# Homework Help: Find the Correlation Coefficient between X and Y

1. Mar 2, 2012

### rogo0034

1. The problem statement, all variables and given/known data

2. Relevant equations
SS(x-(mean x))(y- (mean y) f(x,y) dxdy
(note: SS=integers for x and y)

3. The attempt at a solution

Last edited: Mar 2, 2012
2. Mar 2, 2012

### jambaugh

Note the covariance:
$$\Sigma_{xy}=E[(X-\mu_x)(Y-\mu_y)]=\iint (x-\mu_x)(y-\mu_y) \cdot f(x,y)dx dy$$
is typically divided by the standard deviations of x and y to give correlation coefficients.
In short be sure to check the definition of correlation coefficient you're supposed to use.

That having been said you can take advantage of the linearity of expectation values to simplify the problem:

$$\Sigma_{xy}=E[ (X-\mu_x)(Y-\mu_y) ] = E[XY - \mu_x Y - X\mu_y +\mu_x\mu_y] = E[XY - \mu_x Y - X\mu_y - \mu_x\mu_y]$$
remembering that in this formula the "mu's" are constants:
$$\Sigma_{xy}=E[XY] -\mu_x E[Y]-\mu_yE[X] +\mu_x\mu_y E[1]$$
remember that $\mu_x \equiv E[X],\mu_y\equiv E[Y]$ so we get...
$$\Sigma_{xy}=E[XY] -\mu_x (\mu_y)-\mu_y(\mu_x) +\mu_x\mu_y = E[XY]-\mu_x\mu_y$$

You then only need to use integrals to work out: $E[XY], \mu_x = E[X], \mu_y=E[Y]$.

With that in mind, you have to do the integration:
$$E[g(X,Y)] = \iint g(x,y) f(x,y) dxdy$$

Specifically:
$E[X] = \mu_x = \iint x\cdot f(x,y) dx dy$
$E[Y] = \mu_y = \iint y\cdot f(x,y) dx dy$
$E[XY] = \iint x\cdot y \cdot f(x,y) dx dy$ (edited to correct!)

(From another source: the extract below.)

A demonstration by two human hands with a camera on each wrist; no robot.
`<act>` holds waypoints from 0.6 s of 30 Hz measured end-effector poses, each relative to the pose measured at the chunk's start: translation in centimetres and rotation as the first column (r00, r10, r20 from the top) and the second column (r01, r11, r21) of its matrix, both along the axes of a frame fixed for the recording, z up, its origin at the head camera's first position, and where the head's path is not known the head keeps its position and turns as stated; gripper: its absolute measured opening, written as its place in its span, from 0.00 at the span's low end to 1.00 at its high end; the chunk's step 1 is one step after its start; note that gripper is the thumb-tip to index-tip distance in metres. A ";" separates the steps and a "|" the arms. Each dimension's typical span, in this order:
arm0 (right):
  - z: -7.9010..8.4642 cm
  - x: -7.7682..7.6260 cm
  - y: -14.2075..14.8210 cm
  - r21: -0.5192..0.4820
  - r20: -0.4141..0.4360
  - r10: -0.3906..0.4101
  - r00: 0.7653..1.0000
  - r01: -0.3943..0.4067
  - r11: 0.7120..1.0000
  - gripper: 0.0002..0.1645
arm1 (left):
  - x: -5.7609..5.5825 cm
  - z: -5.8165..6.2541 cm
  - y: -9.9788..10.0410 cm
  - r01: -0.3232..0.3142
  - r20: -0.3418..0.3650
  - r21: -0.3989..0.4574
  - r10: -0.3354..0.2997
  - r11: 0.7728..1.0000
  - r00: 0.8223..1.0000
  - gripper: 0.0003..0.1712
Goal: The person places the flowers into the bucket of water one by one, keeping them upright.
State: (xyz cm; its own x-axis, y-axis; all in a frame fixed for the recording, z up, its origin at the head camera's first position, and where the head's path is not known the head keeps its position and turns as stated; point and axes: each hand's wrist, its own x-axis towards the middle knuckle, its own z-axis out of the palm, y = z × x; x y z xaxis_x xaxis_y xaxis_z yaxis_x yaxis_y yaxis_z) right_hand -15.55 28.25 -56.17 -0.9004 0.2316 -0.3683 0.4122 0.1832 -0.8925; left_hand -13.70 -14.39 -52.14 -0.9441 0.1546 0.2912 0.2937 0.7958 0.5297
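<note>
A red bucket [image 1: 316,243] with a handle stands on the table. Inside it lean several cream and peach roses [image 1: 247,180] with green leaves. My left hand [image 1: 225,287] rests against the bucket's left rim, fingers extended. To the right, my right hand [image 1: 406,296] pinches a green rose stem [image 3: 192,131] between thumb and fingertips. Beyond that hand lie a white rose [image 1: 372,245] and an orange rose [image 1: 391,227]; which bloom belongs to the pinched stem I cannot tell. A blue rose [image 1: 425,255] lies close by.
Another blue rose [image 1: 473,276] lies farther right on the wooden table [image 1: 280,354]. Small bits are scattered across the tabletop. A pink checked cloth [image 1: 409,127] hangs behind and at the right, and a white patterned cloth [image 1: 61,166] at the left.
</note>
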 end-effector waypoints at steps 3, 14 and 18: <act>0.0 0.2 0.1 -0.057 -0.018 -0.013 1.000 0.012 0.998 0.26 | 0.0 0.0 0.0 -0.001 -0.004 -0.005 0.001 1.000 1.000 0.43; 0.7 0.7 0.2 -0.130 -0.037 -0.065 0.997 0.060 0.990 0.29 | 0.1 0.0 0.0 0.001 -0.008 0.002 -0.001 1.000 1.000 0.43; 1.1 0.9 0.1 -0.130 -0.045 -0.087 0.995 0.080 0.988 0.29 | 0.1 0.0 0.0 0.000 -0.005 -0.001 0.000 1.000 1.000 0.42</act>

You need to show some attempt at these integrals. First set is to draw the region where f(x,y) is non-zero. You'll want to integrate over that region and inside f(x,y) = 2.

Note you can scan hand written work (or take a good quality pic) and attach it to your post. Try [Go Advanced] and look below the edit window for [Manage Attachments] when you reply.

[Edit: Oops, I didn't see you'd already attached a scan! Sorry. Let me look at it a moment...]

Last edited: Mar 2, 2012
3. Mar 2, 2012

### rogo0034

Sorry that image is HUUUGE, not sure how to shrink that.

4. Mar 2, 2012

### rogo0034

"E[X]=∬x⋅y⋅f(x,y)dxdy"

did you mean E[XY] ?

5. Mar 2, 2012

### jambaugh

Looking at your integrals for the means. Not looking good. ;)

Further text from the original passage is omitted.